Twenty-second Sunday in Ordinary Time

Take the word "faith." If you Google it or look it up in the dictionary, it is labeled a noun.  But today’s Scripture readings suggest that faith can also be a verb – a word jam packed with action, with showing by our decisions and behavior what exactly we believe to be true.

When Moses reiterates the Ten Commandments and summarized God’s expectations for holy, upright living, he was urging the people to put their faith into practice, to regard faith as a verb, a call to action.  In the passage we heard today, James drives home the point that a faith that does nothing in practice is as dead as a doornail.  True faith issues in good works that flow freely from our relationship with Jesus Christ… and so James says bluntly to us: “Be doers of the word, and not hearers only, which is delusional.”  Jesus taught that a person’s life of faith has everything to do with how a person chooses to practice faith in the course of their life.  And so, holding tightly all the truths of our Catholic faith, observing every ritual of our Church to the letter; these have their importance but for Jesus they pale in comparison to living out that faith every day.  But then again, in the spiritual life, faith functions as a verb!

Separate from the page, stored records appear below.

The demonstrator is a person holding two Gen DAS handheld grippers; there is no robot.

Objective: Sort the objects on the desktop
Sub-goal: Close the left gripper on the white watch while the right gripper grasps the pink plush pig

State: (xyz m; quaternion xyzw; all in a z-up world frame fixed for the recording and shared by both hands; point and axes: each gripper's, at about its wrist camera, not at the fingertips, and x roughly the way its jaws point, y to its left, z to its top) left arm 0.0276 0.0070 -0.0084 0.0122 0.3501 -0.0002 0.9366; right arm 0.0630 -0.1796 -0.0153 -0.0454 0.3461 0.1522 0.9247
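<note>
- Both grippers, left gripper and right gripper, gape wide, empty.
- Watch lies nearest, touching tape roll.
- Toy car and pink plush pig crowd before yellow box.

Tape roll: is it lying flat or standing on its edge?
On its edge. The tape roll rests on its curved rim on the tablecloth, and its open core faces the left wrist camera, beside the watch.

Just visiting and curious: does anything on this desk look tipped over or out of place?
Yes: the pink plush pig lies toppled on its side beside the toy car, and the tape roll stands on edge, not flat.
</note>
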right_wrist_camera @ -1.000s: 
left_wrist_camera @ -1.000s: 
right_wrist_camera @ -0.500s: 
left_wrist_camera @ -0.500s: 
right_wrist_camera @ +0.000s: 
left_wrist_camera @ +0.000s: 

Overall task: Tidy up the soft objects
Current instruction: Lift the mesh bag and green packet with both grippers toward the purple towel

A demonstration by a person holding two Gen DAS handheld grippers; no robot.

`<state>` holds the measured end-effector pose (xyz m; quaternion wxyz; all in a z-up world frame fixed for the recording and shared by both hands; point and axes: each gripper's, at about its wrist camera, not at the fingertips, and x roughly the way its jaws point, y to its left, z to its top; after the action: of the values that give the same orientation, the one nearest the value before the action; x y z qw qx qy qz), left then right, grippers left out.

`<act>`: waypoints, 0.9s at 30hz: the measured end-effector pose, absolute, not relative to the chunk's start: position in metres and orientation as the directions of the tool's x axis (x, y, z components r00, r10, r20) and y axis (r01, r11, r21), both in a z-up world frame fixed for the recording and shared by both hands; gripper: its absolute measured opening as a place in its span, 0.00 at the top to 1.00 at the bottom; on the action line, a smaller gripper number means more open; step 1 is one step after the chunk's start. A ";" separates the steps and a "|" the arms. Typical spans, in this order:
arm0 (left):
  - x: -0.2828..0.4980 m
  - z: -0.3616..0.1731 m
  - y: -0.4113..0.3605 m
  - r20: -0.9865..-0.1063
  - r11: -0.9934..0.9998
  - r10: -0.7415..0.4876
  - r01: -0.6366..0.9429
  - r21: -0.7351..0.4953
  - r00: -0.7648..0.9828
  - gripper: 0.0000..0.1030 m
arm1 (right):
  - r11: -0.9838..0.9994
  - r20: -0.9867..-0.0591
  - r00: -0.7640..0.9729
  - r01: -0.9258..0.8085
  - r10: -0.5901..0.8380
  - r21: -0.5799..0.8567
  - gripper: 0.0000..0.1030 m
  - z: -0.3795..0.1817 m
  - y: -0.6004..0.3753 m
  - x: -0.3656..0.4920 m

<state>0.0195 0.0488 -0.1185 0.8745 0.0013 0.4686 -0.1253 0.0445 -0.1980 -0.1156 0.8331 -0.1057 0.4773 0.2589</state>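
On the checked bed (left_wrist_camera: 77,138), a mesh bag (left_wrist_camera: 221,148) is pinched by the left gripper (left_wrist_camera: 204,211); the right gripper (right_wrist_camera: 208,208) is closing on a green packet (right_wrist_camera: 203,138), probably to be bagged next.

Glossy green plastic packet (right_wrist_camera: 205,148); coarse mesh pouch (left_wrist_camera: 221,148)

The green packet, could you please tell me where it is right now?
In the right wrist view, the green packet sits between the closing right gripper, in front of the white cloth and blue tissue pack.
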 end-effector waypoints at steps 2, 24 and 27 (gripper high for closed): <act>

If we are serious about being disciples of Jesus, our actions have to speak louder than our words.  A week from Monday is Labor Day… it is a fitting occasion to make a pact with the Lord and each other: that in the coming week we’ll put our faith to work.  Perhaps this week we can commit ourselves to show the world that faith is not just a noun – and it is surely not something that should be just theoretical and lifeless.  We’ll put our faith to work by trying to follow Jesus in the way of the cross: by trying to lift the burdens of others wherever possible, by striving to remember the forgotten in our lives, and by working on forgiving the one who offends us.  And so, with the help of the Eucharist, let’s get to work – and make sure our faith is not just a noun… but is also a verb!